Problem requirements: Write out again, exactly, the lines below starting at the one with "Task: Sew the" and ending at the one with "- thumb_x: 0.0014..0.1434".
----------------
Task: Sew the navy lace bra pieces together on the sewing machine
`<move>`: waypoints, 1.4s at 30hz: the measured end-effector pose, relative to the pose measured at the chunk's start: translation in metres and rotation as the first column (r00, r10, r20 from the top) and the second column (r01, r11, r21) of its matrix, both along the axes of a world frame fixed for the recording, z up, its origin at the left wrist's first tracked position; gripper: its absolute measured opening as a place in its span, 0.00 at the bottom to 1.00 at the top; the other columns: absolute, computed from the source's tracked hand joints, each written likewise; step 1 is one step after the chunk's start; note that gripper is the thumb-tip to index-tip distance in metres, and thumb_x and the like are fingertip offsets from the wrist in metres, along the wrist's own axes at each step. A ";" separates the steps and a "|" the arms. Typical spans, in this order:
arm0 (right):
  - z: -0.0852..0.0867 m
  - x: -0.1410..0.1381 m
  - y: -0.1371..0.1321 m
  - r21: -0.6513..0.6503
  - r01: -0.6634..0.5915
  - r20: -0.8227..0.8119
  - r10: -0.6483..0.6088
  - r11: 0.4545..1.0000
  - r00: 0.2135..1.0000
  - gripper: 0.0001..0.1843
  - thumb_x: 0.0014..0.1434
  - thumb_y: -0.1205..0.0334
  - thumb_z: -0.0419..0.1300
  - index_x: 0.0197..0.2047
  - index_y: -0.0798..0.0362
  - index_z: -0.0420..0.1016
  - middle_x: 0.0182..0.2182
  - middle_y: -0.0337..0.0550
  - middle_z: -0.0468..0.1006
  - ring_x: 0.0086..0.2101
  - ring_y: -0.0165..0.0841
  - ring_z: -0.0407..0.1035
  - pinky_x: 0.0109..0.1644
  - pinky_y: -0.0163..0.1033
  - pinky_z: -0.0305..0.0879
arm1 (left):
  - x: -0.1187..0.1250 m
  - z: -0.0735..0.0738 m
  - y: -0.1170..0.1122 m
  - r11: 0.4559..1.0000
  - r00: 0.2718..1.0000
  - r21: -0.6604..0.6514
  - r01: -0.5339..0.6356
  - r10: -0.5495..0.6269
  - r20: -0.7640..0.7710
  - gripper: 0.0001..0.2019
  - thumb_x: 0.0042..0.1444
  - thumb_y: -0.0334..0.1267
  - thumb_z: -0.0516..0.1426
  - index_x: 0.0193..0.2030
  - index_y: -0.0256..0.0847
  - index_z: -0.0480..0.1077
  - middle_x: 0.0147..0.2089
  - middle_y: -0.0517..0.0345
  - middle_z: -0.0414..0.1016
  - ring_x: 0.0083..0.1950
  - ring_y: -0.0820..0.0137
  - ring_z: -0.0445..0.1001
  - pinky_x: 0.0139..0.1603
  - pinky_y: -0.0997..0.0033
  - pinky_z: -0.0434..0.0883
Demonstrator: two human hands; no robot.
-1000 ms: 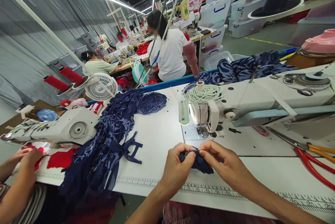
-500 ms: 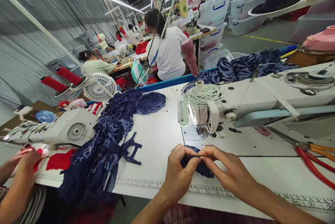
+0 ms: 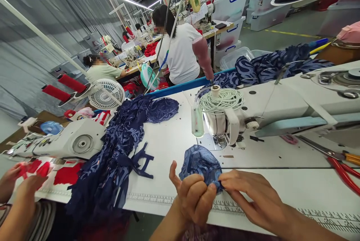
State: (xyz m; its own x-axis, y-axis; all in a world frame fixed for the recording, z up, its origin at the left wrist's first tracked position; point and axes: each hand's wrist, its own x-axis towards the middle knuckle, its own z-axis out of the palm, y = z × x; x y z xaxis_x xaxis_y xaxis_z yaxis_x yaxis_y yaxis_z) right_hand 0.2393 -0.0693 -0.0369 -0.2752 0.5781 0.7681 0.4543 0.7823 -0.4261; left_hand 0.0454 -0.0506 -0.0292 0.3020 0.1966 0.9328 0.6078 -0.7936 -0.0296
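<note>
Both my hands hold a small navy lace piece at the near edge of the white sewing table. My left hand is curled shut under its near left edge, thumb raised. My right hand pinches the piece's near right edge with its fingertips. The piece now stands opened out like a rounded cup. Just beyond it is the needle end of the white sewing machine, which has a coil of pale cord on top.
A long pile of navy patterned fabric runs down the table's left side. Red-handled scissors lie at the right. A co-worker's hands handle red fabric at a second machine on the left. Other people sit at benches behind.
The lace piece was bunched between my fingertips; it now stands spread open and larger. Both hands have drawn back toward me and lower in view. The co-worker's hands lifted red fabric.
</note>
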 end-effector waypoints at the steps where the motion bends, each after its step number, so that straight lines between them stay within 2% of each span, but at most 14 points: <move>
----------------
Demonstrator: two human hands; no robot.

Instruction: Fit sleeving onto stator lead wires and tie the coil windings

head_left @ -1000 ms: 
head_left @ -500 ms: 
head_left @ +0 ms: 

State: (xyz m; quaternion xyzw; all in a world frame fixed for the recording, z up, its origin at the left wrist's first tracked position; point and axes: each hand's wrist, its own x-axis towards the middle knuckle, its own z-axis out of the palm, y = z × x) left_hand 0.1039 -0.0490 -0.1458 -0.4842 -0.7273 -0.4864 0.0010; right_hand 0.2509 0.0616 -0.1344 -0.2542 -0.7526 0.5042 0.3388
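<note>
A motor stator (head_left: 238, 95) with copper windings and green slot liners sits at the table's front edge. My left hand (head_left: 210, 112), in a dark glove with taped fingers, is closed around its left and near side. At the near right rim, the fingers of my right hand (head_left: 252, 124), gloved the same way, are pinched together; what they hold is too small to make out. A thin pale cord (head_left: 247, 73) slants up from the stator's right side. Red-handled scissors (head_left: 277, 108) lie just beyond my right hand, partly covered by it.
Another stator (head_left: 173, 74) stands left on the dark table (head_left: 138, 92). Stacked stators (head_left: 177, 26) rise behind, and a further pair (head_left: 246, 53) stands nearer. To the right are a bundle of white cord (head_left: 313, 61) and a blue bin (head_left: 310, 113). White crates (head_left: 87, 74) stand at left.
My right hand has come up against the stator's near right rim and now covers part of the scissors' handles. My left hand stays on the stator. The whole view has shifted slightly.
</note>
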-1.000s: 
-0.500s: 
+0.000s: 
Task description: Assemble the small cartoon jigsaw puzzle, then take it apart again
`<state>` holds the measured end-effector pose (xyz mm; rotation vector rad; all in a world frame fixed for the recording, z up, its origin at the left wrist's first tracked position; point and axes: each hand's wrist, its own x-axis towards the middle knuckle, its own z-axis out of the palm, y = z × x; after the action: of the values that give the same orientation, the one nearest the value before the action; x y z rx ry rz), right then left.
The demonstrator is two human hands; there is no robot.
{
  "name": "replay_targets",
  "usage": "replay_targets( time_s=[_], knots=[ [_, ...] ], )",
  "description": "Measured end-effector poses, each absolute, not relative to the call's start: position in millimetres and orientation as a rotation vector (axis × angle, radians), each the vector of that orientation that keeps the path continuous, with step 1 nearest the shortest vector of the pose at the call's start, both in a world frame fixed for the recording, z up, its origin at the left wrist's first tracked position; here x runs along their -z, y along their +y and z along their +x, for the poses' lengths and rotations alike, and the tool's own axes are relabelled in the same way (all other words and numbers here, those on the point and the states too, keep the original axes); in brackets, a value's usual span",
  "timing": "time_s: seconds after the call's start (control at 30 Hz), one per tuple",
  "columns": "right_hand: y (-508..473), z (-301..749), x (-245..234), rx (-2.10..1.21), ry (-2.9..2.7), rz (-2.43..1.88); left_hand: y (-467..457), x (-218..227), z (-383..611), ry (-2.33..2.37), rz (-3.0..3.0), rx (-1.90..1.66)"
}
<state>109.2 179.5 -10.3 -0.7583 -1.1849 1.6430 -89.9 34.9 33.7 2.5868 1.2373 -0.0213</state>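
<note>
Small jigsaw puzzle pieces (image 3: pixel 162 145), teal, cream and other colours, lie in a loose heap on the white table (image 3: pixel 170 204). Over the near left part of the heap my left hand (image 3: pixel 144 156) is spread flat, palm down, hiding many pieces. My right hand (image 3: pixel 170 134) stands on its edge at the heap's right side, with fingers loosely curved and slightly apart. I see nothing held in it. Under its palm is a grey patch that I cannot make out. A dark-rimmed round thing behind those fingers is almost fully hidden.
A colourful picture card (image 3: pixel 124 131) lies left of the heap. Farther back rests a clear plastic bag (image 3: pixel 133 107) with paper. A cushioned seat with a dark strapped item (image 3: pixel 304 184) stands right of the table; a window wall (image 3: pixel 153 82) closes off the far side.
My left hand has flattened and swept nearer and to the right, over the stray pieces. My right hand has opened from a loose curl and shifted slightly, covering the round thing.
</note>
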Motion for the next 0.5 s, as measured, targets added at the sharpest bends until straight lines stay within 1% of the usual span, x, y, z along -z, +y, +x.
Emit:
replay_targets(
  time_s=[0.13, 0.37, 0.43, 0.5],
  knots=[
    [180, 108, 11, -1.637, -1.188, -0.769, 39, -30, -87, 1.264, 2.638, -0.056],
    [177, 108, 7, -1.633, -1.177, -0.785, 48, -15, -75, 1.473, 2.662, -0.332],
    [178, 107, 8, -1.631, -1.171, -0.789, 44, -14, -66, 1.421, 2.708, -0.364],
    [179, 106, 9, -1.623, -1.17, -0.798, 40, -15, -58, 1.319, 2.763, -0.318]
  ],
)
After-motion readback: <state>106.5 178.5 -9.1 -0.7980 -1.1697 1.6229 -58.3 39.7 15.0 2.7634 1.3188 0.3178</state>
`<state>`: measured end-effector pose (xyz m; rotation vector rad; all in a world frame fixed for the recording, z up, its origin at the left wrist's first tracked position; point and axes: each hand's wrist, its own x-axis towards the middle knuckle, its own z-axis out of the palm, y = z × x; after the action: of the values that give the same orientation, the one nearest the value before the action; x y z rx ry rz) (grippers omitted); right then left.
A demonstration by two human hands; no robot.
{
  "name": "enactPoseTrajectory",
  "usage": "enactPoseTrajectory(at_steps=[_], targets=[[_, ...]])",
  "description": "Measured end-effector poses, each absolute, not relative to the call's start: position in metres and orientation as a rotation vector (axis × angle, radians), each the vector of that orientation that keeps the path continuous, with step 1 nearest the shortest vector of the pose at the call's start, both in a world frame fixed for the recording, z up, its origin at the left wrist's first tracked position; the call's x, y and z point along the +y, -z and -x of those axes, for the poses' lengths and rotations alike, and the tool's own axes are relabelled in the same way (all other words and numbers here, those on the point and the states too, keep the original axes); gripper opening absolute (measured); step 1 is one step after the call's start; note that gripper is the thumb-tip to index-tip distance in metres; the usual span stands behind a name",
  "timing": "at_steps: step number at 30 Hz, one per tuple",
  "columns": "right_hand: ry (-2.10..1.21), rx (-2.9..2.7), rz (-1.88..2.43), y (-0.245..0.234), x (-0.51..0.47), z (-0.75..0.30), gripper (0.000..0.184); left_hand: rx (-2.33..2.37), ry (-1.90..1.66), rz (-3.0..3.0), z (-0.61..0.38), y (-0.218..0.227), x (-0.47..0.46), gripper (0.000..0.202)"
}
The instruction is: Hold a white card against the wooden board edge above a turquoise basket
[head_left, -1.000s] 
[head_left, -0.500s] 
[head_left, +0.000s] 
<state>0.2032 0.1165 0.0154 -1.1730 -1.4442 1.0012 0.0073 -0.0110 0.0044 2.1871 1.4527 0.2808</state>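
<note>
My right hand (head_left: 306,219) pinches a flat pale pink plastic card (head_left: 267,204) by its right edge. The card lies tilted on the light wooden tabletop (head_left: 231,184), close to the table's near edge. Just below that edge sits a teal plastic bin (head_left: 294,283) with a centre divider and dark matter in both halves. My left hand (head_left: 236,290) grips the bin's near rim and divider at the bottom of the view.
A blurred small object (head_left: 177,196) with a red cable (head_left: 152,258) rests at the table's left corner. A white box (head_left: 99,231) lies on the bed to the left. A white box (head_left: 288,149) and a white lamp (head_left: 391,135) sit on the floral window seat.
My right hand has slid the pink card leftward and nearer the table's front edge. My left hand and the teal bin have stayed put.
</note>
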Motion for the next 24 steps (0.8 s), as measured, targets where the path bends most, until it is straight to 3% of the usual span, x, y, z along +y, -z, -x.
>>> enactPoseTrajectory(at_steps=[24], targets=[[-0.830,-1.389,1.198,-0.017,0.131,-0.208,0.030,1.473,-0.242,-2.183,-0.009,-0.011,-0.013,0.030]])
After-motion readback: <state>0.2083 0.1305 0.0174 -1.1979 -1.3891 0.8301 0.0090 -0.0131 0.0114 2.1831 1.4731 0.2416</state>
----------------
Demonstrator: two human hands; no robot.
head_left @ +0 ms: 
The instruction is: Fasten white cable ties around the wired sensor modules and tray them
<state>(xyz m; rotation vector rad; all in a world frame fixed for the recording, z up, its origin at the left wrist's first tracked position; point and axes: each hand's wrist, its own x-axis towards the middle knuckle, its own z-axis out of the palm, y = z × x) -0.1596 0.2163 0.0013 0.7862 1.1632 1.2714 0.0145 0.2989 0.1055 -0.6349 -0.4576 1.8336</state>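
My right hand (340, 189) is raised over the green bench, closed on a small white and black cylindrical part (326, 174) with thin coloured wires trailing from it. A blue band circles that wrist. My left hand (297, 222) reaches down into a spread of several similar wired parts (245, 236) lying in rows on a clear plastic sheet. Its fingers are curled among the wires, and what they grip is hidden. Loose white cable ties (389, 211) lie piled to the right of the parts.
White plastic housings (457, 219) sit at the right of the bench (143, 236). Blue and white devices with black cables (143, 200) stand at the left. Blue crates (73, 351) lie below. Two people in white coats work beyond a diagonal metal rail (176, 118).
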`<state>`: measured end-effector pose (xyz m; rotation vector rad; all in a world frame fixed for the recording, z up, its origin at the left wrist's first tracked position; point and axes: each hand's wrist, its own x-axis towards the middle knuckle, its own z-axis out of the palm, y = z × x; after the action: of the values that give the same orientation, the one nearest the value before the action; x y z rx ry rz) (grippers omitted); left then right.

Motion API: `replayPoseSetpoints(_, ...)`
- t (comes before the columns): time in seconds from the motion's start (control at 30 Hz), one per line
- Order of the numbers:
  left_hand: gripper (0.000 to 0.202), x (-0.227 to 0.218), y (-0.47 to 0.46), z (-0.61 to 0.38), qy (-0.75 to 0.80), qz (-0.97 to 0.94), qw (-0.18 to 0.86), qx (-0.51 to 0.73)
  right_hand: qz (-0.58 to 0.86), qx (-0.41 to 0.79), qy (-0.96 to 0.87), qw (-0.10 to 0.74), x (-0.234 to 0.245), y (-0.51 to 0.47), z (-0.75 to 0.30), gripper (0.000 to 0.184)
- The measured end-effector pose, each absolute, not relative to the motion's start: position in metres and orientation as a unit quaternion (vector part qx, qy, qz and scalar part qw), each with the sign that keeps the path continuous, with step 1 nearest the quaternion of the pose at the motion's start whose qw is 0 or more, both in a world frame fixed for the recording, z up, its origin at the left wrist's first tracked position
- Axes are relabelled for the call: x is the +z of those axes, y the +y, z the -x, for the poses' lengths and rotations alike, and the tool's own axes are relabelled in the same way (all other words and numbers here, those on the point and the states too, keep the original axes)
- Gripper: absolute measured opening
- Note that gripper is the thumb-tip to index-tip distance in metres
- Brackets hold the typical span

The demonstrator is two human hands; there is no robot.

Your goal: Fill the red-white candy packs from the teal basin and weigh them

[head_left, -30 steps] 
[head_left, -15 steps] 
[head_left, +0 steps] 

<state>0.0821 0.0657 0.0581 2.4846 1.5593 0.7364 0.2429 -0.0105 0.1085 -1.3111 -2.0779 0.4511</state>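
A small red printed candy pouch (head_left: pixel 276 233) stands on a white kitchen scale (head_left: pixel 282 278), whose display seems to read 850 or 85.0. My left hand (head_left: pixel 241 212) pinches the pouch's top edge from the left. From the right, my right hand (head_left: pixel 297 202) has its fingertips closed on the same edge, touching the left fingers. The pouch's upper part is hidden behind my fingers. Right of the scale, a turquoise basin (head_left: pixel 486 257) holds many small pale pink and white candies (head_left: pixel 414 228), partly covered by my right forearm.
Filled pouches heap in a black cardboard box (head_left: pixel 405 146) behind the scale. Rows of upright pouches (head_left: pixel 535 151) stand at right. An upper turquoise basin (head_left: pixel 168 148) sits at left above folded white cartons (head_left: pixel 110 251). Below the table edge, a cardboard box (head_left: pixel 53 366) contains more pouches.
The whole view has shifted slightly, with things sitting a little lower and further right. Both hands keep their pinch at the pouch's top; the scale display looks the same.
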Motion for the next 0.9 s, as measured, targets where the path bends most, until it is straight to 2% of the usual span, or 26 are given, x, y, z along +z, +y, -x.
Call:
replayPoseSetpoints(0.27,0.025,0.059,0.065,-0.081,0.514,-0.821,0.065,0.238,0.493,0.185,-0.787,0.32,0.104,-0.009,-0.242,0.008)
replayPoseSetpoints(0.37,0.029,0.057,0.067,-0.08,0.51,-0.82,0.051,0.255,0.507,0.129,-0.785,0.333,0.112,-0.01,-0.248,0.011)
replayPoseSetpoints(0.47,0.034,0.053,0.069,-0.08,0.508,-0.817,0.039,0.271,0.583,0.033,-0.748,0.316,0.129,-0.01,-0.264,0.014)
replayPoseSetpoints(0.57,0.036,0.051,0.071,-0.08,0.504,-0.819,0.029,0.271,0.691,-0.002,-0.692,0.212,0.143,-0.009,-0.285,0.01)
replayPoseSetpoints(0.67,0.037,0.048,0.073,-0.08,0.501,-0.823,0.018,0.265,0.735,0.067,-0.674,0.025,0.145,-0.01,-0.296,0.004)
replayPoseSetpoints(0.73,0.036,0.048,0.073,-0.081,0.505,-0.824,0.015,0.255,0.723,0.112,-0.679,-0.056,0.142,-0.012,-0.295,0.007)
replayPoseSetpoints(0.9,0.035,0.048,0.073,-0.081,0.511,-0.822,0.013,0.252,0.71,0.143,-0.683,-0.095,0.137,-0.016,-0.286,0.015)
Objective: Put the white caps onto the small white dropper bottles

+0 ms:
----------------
Expected answer:
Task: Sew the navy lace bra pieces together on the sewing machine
`<move>`: waypoints, 1.4s at 30hz: the measured end-effector pose, relative to the pose measured at the chunk's start: translation in metres and rotation as the first column (r00, r10, r20 from the top) and the second column (r01, r11, r21) of its matrix, both along the axes of a world frame fixed for the recording, z up, its origin at the left wrist's first tracked position; gripper: its absolute measured opening as a place in its span, 0.00 at the bottom to 1.00 at the top; the other columns: absolute, computed from the source's tracked hand joints, each written likewise; step 1 is one step after the chunk's start; note that gripper is the thumb-tip to index-tip distance in metres, and thumb_x and the like are fingertip offsets from the wrist in metres, along the wrist's own axes at each step. A ";" separates the steps and a "|" the arms. Typical spans, in this order:
arm0 (right):
  - z: -0.0852..0.0867 m
  - x: -0.1410..0.1381 m
  - y: -0.1371..0.1321 m
  - r21: -0.6513..0.6503
  - r01: -0.6634..0.5915
  - r20: -0.8227..0.8119
  - r10: -0.6483..0.6088
  - r11: 0.4545..1.0000
  - r00: 0.2135..1.0000
  - gripper: 0.0001..0.1843
  - thumb_x: 0.0014..0.1434

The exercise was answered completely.